(Dataset entries)
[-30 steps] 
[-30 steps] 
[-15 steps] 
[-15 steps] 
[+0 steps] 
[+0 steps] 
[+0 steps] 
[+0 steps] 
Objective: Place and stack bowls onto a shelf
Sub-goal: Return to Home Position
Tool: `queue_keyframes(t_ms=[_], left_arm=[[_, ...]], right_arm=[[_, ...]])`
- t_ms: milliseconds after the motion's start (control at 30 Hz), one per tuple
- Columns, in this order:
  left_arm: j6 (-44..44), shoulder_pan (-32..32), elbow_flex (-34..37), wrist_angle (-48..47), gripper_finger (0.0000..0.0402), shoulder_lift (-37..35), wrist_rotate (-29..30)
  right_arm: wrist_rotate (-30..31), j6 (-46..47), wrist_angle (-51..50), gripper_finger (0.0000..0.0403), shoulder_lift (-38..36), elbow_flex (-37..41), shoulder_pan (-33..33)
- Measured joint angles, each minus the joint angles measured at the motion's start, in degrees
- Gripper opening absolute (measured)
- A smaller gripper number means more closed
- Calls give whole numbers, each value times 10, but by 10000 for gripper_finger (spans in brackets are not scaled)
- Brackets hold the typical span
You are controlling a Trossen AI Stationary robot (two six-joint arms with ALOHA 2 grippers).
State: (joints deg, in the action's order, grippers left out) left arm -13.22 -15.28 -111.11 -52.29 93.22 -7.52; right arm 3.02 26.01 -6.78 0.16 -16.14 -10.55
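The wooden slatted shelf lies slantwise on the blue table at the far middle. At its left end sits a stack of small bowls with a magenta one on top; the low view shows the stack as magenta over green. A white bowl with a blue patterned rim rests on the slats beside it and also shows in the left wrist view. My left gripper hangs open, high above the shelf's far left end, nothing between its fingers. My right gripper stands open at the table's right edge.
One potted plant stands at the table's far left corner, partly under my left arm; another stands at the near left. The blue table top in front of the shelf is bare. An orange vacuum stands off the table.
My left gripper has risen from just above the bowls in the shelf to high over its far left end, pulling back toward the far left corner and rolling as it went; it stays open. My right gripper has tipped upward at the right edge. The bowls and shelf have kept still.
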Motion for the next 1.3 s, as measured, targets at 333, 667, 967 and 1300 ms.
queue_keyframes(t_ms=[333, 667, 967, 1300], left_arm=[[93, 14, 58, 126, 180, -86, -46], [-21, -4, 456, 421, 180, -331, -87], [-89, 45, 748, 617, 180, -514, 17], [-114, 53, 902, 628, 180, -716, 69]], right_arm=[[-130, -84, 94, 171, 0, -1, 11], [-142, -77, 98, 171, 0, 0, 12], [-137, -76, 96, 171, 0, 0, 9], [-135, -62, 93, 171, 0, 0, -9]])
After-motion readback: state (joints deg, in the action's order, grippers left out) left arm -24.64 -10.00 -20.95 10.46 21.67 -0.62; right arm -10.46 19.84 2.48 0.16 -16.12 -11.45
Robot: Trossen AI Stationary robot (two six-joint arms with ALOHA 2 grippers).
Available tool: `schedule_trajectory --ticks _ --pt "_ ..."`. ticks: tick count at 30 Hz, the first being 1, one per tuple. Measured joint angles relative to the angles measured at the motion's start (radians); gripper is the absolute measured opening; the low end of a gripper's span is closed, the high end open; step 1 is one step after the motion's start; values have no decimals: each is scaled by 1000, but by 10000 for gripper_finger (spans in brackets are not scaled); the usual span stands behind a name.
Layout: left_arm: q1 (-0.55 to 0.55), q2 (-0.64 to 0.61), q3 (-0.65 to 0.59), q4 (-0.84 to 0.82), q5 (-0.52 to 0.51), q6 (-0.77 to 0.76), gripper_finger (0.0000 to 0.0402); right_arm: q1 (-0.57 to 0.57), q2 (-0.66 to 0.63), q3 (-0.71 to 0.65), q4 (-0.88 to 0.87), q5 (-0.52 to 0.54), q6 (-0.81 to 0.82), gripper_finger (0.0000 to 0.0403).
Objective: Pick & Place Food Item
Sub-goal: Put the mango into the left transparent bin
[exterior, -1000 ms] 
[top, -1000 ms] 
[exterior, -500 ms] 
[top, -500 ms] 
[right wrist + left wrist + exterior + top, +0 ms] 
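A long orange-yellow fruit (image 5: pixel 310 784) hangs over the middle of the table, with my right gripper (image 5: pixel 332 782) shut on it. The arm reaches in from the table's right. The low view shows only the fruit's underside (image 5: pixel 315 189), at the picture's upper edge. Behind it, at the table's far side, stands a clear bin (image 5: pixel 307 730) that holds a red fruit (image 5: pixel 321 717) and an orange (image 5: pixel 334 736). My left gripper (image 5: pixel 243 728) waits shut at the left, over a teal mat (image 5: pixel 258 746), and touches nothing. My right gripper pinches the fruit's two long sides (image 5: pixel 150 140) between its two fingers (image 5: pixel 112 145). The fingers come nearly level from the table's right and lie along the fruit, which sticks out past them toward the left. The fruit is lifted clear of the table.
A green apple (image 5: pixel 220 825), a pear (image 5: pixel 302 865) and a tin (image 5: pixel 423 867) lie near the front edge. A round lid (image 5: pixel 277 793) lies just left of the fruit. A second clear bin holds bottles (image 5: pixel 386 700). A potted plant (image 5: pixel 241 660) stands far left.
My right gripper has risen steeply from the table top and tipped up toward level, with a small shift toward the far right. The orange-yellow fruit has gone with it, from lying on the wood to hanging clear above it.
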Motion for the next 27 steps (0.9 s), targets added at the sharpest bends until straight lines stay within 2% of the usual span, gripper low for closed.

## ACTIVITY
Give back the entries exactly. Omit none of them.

## SOLUTION TO THIS EXERCISE
[-30 steps] 
[-30 steps] 
[-15 steps] 
[-15 steps] 
[+0 steps] 
[+0 steps] 
[+0 steps] 
[+0 steps] 
Objective: Place and stack bowls onto a shelf
Sub-goal: Return to Home Position
Tool: `queue_keyframes(t_ms=[_], left_arm=[[_, ...]], right_arm=[[_, ...]])`
- t_ms: milliseconds after the motion's start (control at 30 Hz), one per tuple
- Columns, in this order:
  left_arm: j6 (-44..44), shoulder_pan (-32..32), elbow_flex (-34..37), wrist_angle (-48..47), gripper_finger (0.0000..0.0402), shoulder_lift (-37..35), wrist_rotate (-29..30)
  right_arm: wrist_rotate (-30..31), j6 (-46..47), wrist_angle (-51..50), gripper_finger (0.0000..0.0403), shoulder_lift (-38..36), elbow_flex (-37..41), shoulder_pan (-33..33)
- Measured joint angles, each minus the joint angles measured at the motion's start, in degrees
- Gripper opening absolute (measured)
- A smaller gripper number means more closed
- Calls give whole numbers, each value times 10, but by 10000 for gripper_finger (spans in brackets are not scaled)
- Brackets hold the typical span
You are controlling a Trossen AI Stationary robot (two six-joint arms with ALOHA 2 grippers).
State: (joints deg, in the action's order, grippers left out) left arm -13.22 -15.28 -111.11 -52.29 93.22 -7.52; right arm 3.02 26.01 -6.78 0.16 -16.14 -10.55
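The wooden slatted shelf lies slantwise on the blue table at the far middle. At its left end sits a stack of small bowls with a magenta one on top; the low view shows the stack as magenta over green. A white bowl with a blue patterned rim rests on the slats beside it and also shows in the left wrist view. My left gripper hangs open, high above the shelf's far left end, nothing between its fingers. My right gripper stands open at the table's right edge.
One potted plant stands at the table's far left corner, partly under my left arm; another stands at the near left. The blue table top in front of the shelf is bare. An orange vacuum stands off the table.
My left gripper has risen from just above the bowls in the shelf to high over its far left end, pulling back toward the far left corner and rolling as it went; it stays open. My right gripper has tipped upward at the right edge. The bowls and shelf have kept still.
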Motion for the next 1.3 s, as measured, targets at 333, 667, 967 and 1300 ms.
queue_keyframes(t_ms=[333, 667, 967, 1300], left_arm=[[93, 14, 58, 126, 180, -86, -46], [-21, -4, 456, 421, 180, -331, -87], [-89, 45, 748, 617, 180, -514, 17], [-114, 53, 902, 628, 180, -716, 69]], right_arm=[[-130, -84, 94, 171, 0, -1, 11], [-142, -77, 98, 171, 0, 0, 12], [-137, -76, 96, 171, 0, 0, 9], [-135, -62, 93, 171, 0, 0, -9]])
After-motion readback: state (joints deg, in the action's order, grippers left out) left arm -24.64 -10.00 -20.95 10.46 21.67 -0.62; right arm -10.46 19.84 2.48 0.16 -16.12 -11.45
Robot: Trossen AI Stationary robot (two six-joint arms with ALOHA 2 grippers).
Available tool: `schedule_trajectory --ticks _ --pt "_ ..."`. ticks: tick count at 30 Hz, the first being 1, one per tuple. Measured joint angles relative to the angles measured at the motion's start (radians); gripper is the absolute measured opening; the low end of a gripper's span is closed, the high end open; step 1 is one step after the motion's start; values have no decimals: each is scaled by 1000, but by 10000 for gripper_finger (spans in brackets are not scaled); the usual span stands behind a name.
Layout: left_arm: q1 (-0.55 to 0.55), q2 (-0.64 to 0.61), q3 (-0.65 to 0.59), q4 (-0.84 to 0.82), q5 (-0.52 to 0.51), q6 (-0.77 to 0.76), gripper_finger (0.0000 to 0.0402); right_arm: q1 (-0.57 to 0.57), q2 (-0.66 to 0.63), q3 (-0.71 to 0.65), q4 (-0.88 to 0.87), q5 (-0.52 to 0.54), q6 (-0.81 to 0.82), gripper_finger (0.0000 to 0.0403).
Objective: Pick & Place Food Item
Sub-goal: Put the mango into the left transparent bin
[exterior, -1000 ms] 
[top, -1000 ms] 
[exterior, -500 ms] 
[top, -500 ms] 
[right wrist + left wrist + exterior + top, +0 ms] 
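A long orange-yellow fruit (image 5: pixel 310 784) hangs over the middle of the table, with my right gripper (image 5: pixel 332 782) shut on it. The arm reaches in from the table's right. The low view shows only the fruit's underside (image 5: pixel 315 189), at the picture's upper edge. Behind it, at the table's far side, stands a clear bin (image 5: pixel 307 730) that holds a red fruit (image 5: pixel 321 717) and an orange (image 5: pixel 334 736). My left gripper (image 5: pixel 243 728) waits shut at the left, over a teal mat (image 5: pixel 258 746), and touches nothing. My right gripper pinches the fruit's two long sides (image 5: pixel 150 140) between its two fingers (image 5: pixel 112 145). The fingers come nearly level from the table's right and lie along the fruit, which sticks out past them toward the left. The fruit is lifted clear of the table.
A green apple (image 5: pixel 220 825), a pear (image 5: pixel 302 865) and a tin (image 5: pixel 423 867) lie near the front edge. A round lid (image 5: pixel 277 793) lies just left of the fruit. A second clear bin holds bottles (image 5: pixel 386 700). A potted plant (image 5: pixel 241 660) stands far left.
My right gripper has risen steeply from the table top and tipped up toward level, with a small shift toward the far right. The orange-yellow fruit has gone with it, from lying on the wood to hanging clear above it.
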Motion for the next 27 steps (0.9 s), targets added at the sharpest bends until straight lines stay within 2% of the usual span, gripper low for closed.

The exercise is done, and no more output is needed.